Frankreich hat einen neuen Fußball-Liebling: Mit seinem Siegtor im Eröffnungsspiel gegen Rumänien katapultiert sich Dimitri Payet in die Herzen der Fans.

Sport: Carlos Ubina (cu)

Paris - Man kennt diese Geschichte. Sie handelt immer wieder vom gleichen Traum eines Kindes. Ein Junge, der sich ausmalt, wie er das erste Mal das Nationaltrikot überstreift. Wie er selbst sein erstes großes Turnier bestreitet und dabei sein erstes Tor erzielt, ein entscheidendes. Doch diesmal ist der Traum ausgefallen – trotz eines Traumtores.

 

Doch Dimitri Payet konnte sich beim besten Willen nicht vorstellen, was er da am Freitagabend erlebt hat. „Wenn mir das vorher jemand gesagt hätte, ich hätte es nicht geglaubt, dass mir so etwas gelingt“, sagt Payet. Mit dem rechten Fuß hat er den Ball angenommen, mit links abgezogen und kurz vor Schluss zum 2:1-Sieg gegen Rumänien im EM-Eröffnungsspiel in den Winkel gejagt. Ein Schuss, der ihn in die Herzen der Franzosen katapultiert hat.

Payet soll in Eiswürfel gepackt werden

Jetzt ist er der neue Liebling der Grande Nation, und Didier Deschamps will Payet in Eiswürfel packen und schockgefrieren, „damit ihm nichts passiert“. Am Mittwoch können die Gastgeber gegen Albanien schon den Achtelfinaleinzug perfekt machen – und Payet ist der Hoffnungsträger. Dabei hat selbst der Trainer lange nicht auf die Fußballkünste des 29-jährigen Offensivspielers vertraut. Erst in diesem Jahr holte ihn Deschamps in die Equipe Tricolore zurück. Weil er bei West Ham United zauberte, weil er in der englischen Premier League traf und weil er endlich diese Begleiterin losgeworden ist, die ihn seit seiner Ankunft auf dem französischen Festland den Weg zu weisen schien und Trainer zur Verzweiflung trieb: die Unbeständigkeit.

Zwölf Jahre alt war Payet, als er von seiner Heimat La Réunion im Indischen Ozean in die Jugendakademie des Zweitligisten AC Le Havre kam. Einen disziplinierten Fußballer wollten sie aus dem Talent machen. Doch Payet ist wie sein Spiel geblieben: unangepasst. Und am besten ist er, wenn er Freiräume genießt. Wie bei West Ham, wo sein Trainer Slaven Bilic sagt: „Ich sehe ihn auf einem Niveau mit Mesut Özil.“ Ein fußballerischer Feingeist ist er, mit brillanter Technik, guten Dribblings und starken Freistößen. Das war schon früh zu erkennen. Allerdings kam alles erst spät zum Tragen. Vier Jahre nach seiner Ankunft in Le Havre ging Payet zurück, weil er es nicht mehr aushielt. Zum zweiten Anlauf, sein Fußballglück in Frankreich zu versuchen, musste Vater Alain den eigenwilligen Sohn fast zwingen.

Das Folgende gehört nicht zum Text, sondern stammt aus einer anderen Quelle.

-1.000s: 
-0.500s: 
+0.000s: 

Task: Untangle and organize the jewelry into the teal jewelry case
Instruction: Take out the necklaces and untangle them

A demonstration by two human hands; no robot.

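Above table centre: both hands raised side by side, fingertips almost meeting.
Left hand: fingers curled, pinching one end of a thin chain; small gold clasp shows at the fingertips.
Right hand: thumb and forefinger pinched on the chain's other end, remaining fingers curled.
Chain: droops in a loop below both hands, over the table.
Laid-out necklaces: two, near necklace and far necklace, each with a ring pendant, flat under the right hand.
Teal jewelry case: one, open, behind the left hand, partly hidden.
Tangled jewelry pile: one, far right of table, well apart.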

Seine Karriere gleicht einer Achterbahnfahrt

Doch beim FC Nantes nahm die Profikarriere ihren Lauf – und gleicht seither einer Achterbahnfahrt. Rauf und runter ging es auf seinen Stationen in St. Etienne, Lille und Marseille in der Ligue 1. Glanzleistungen wechselten sich mit Eskapaden ab, so dass weder Laurent Blanc den Angreifer zur EM 2012 noch Didier Deschamps zur WM 2014 mitnahm. Immer gab es auch vermeintlich begabtere Spieler mit ausgeprägtem Charakter in seinem Segment. Franck Ribéry, Samir Nasri, Hatem Ben Arfa. Und ein weiterer Querkopf im blauen Trikot schien zu viel.

Doch im Vergleich zu ihnen ist Payet vielseitiger. Er kann auf dem linken Flügel spielen. Er kann auf die andere Seite rochieren und Olivier Giroud die Flanke zum Führungstor servieren. Er kann auch in die Mitte wechseln und wichtige Treffer erzielen. Aber aus seiner Haut kann er auf dem Platz nicht. „Der Sieg war die Frucht von Arbeit und Opfern“, sagt Payet, der am Ende emotional so aufgewühlt war, dass er bei seiner Auswechslung die Tränen nicht zurückhalten konnte. Auch, weil seine Familie aus La Réunion auf der Tribüne miterleben durfte, wovon er nie zu träumen wagte.